Try it: Retype each line below precisely.

◇ ◇ ◇ ◇ ◇ ◇ ◇

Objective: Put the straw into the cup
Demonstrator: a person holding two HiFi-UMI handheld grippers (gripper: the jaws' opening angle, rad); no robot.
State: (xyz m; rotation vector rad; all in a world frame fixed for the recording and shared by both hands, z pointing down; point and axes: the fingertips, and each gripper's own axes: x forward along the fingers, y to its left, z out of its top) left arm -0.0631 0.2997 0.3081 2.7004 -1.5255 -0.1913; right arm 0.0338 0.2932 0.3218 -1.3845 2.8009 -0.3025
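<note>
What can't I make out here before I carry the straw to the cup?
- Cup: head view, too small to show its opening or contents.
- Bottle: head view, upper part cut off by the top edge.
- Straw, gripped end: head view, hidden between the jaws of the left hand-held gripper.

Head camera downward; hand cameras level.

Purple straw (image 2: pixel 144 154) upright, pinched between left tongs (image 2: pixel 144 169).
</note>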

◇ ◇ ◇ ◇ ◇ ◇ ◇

Completed exercise:
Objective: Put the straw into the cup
Demonstrator: a person holding two HiFi-UMI handheld grippers (gripper: the jaws' opening angle, rad); no robot.
State: (xyz m; rotation vector rad; all in a world frame fixed for the recording and shared by both hands, z pointing down; point and axes: the fingertips, and each gripper's own axes: x forward along the fingers, y to its left, z out of its top) left arm -0.0631 0.2997 0.3081 2.7004 -1.5255 -0.1913; right arm 0.0338 0.2932 0.3218 -1.3845 2.8009 -0.3025
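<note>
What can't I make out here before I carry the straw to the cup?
- Cup: head view, too small to show its opening or contents.
- Bottle: head view, upper part cut off by the top edge.
- Straw, gripped end: head view, hidden between the jaws of the left hand-held gripper.

Head camera downward; hand cameras level.

Purple straw (image 2: pixel 144 154) upright, pinched between left tongs (image 2: pixel 144 169).
</note>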

No more output will be produced.